House where man allegedly was assaulted

Search warrants state that Melvin Smith, 72, of Martinsville, was assault at this house and dropped off early July 4 at Sovah Health-Danville.

DANVILLE -- Police aren't saying whether 72-year-old Melvin Smith of Martinsville was conscious or not when mysteriously he was dropped off at the Danville hospital early July 4. They only will say that he never was released from medical care and died from his wounds Wednesday.

The case is now considered a homicide, and police say they continue to search for a suspect, Lindsey Antonio "Tony" Wilson, 39, of Yanceyville, N.C., on a charge of malicious wounding.

Smith initially arrived at Sovah Health-Danville's emergency room at 12:30 a.m. on Independence Day, suffering from blunt force trauma and lacerations to his head and neck, the police reported. He was dropped off by people who left the hospital in a brown Ford Expedition with North Carolina plates before officers arrived, according to a pair of search warrants filed in Danville Circuit Court.

Officers tracked down the vehicle to a home at 816 Betts St., according to one search warrant, and they "observed a large amount of blood in the front passenger seat."

People inside the home "confirmed" for officers that the brown Ford Expedition was indeed the vehicle used to transport Smith to the hospital, the other search warrant notes.

One person at the home "advised that an altercation occurred at 816 Betts Street," Det. J.D. Dixon wrote in that search warrant. That person also "confirmed that he/she was one of the occupants that dropped the victim off at the hospital and fled from the hospital."

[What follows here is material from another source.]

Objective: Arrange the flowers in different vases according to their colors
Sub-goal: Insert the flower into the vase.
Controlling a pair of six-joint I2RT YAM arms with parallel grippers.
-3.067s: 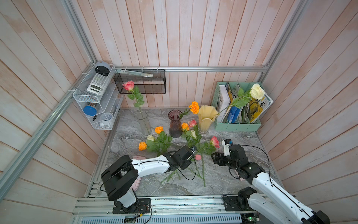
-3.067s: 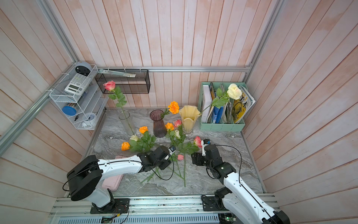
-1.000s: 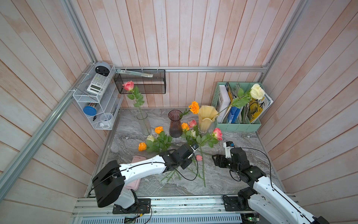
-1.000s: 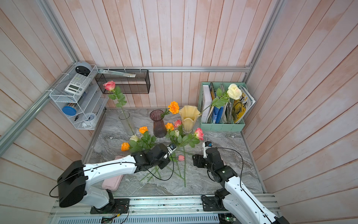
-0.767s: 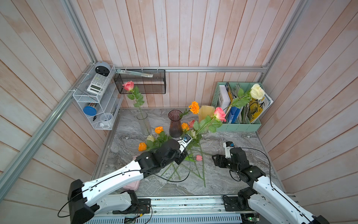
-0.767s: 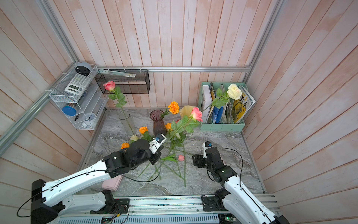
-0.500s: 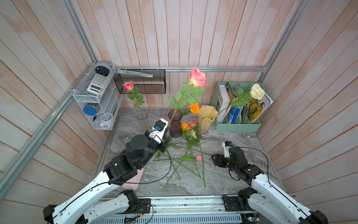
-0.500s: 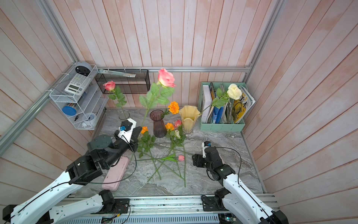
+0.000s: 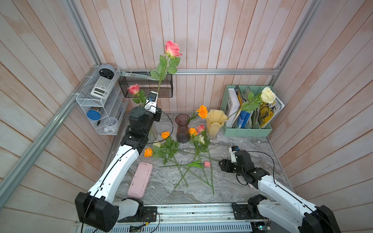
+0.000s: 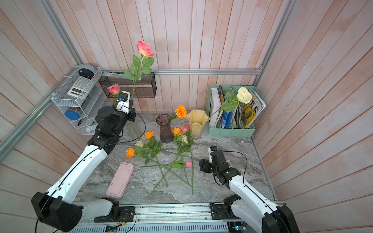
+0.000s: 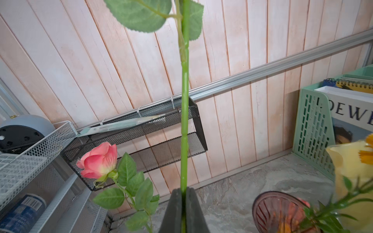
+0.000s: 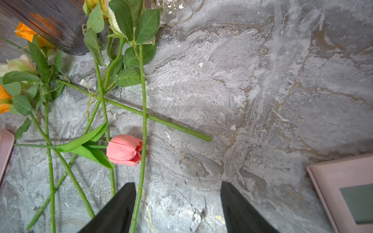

While at the house, police noticed a brick with red stains in a trashcan on a side porch, according to the search warrant, which also noted that officers were initially looking for sharp objects.

Police spokesman Lt. Richard Chivvis, when asked if Smith was attacked with a brick or another weapon, answered by email that officers initially were looking for any items that could have inflicted the blunt force trauma and lacerations found on him.

"The medical examiner's report should help us further that," he wrote.

On Thursday afternoon, a woman at the home -- a single-story building with a child's blow-up pool in the front yard and across the street from a church -- would not discuss Smith's assault with the Danville Register & Bee.

She shook her head at the mention of the event that left Smith hospitalized.

"Not talking about that," she said.

She also shook her head when asked if anyone in the home could talk about Smith.

"Nah," she said. "No one in here can talk about it."

Smith on an unspecified date was transferred from the Danville hospital to Duke University Hospital in Durham, N.C., which is where he died. Whether his condition changed during his hospitalization remains undisclosed by the police department.

"It is tough to answer a lot right this minute without jeopardizing the integrity of the case," Chivvis wrote.